I was wondering how I can manage the resource parameters if I have 16Gi memory and 4 cpus and let's say 10 students

best regards,

KrKOo commented 11 months ago

Hey @bpfrd

0/1 nodes are available: persistentvolumeclaim "nbgrader-exchange" is being deleted. preemption: 0/1 nodes are available: 1 Preemption is not helpful for scheduling

While you were testing something, you probably tried to delete the PVC "nbgrader-exchange". The problem is, that when you do that, you also have to delete all the jobs/pods, that are tied to that PVC. Until then the PVC itself is not going to get deleted. Then you probably tried to start a new pod, which wants to mount the PVC, that is marked for deletion. If you are just testing, delete the PVC and also all the pods, that it's used by.

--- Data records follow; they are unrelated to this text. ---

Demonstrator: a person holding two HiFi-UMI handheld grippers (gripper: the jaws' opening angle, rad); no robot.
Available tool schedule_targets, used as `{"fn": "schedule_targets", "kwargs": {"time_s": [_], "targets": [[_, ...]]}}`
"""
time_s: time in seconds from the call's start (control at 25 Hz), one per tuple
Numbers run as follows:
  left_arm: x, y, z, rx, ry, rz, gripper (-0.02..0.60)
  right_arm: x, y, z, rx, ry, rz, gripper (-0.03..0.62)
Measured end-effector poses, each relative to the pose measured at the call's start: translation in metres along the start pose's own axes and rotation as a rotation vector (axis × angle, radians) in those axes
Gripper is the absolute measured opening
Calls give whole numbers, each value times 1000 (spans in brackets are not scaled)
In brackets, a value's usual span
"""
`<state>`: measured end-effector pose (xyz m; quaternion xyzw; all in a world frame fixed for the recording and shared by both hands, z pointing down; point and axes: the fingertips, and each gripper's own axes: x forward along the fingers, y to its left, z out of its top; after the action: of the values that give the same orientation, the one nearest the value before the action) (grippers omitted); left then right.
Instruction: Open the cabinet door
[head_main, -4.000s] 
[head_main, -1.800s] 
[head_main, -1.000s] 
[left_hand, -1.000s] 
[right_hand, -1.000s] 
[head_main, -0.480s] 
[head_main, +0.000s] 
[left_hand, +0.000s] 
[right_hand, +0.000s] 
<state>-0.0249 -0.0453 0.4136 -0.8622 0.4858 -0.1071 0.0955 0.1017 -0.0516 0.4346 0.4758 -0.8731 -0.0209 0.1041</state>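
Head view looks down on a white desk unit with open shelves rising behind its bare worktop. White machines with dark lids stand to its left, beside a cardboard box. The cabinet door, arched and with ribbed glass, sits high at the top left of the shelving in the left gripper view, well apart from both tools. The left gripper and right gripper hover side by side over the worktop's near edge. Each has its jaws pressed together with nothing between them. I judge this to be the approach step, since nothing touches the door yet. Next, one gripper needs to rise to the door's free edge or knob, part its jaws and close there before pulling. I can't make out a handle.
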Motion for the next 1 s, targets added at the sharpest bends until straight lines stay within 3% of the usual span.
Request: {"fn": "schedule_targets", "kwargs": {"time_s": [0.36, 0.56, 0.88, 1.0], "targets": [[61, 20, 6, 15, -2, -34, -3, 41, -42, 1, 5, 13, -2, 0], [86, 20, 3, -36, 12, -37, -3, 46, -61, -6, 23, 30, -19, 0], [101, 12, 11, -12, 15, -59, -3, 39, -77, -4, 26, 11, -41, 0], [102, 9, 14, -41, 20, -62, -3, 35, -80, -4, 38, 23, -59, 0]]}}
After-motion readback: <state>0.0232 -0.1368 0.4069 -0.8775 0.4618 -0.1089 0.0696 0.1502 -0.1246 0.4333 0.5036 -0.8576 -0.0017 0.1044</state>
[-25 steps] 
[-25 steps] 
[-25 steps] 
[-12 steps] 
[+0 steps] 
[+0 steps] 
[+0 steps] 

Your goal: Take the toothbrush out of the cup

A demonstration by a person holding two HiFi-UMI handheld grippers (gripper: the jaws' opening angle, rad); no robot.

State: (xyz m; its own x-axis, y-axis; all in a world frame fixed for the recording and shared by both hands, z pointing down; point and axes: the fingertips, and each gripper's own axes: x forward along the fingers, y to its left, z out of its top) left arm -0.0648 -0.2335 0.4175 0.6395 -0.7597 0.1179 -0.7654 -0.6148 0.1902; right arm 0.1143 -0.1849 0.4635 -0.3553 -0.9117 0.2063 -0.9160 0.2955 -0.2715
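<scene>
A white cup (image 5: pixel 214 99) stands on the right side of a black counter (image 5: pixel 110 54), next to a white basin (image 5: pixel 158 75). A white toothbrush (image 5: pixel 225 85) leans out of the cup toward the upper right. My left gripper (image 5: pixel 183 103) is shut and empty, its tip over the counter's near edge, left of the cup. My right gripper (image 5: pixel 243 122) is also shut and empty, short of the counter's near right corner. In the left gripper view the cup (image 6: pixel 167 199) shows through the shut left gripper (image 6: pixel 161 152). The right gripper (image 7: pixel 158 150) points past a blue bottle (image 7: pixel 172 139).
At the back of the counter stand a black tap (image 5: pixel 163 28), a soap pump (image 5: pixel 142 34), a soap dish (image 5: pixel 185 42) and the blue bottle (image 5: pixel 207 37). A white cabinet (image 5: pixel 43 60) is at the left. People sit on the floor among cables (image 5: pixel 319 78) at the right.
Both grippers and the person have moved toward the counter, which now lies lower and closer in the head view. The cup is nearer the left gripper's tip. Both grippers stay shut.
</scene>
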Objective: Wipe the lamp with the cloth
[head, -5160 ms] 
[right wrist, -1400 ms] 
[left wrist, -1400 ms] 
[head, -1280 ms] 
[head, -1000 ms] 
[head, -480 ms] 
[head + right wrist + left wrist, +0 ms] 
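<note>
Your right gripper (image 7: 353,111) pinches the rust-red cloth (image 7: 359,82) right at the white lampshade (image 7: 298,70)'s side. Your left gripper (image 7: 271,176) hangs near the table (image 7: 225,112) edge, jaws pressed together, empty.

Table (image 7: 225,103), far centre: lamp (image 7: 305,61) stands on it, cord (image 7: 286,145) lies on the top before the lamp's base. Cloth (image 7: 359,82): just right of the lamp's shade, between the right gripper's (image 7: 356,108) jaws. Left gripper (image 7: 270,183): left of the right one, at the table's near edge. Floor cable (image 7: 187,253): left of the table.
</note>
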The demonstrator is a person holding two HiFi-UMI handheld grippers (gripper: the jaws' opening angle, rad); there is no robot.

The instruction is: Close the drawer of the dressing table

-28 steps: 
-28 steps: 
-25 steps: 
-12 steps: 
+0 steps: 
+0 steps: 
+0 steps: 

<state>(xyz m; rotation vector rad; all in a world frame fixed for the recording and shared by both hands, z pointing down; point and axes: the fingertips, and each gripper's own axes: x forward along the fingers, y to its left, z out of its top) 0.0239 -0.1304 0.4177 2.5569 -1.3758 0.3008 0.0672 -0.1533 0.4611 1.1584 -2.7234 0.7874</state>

I was wondering how I can manage the resource parameters if I have 16Gi memory and 4 cpus and let's say 10 students

0/1 nodes are available: 1 Insufficient memory. preemption: 0/1 nodes are available: 1 No preemption victims found for incoming pod You will have to set the resources.limits (maximum resources, that could be allocated for each student) settings correctly. If you have only 10 students, then something like this should work for your setup:

resources:
  limits:
    cpu: 300m
    memory: 1Gi

Have in mind, that you also have to modify the resource limits for the "hub" and "proxy" pods. The sum of the resource limits of all your pods (10 singleuser + hub + proxy + other (if you have)) should not exceed 4CPU & 16Gi memory.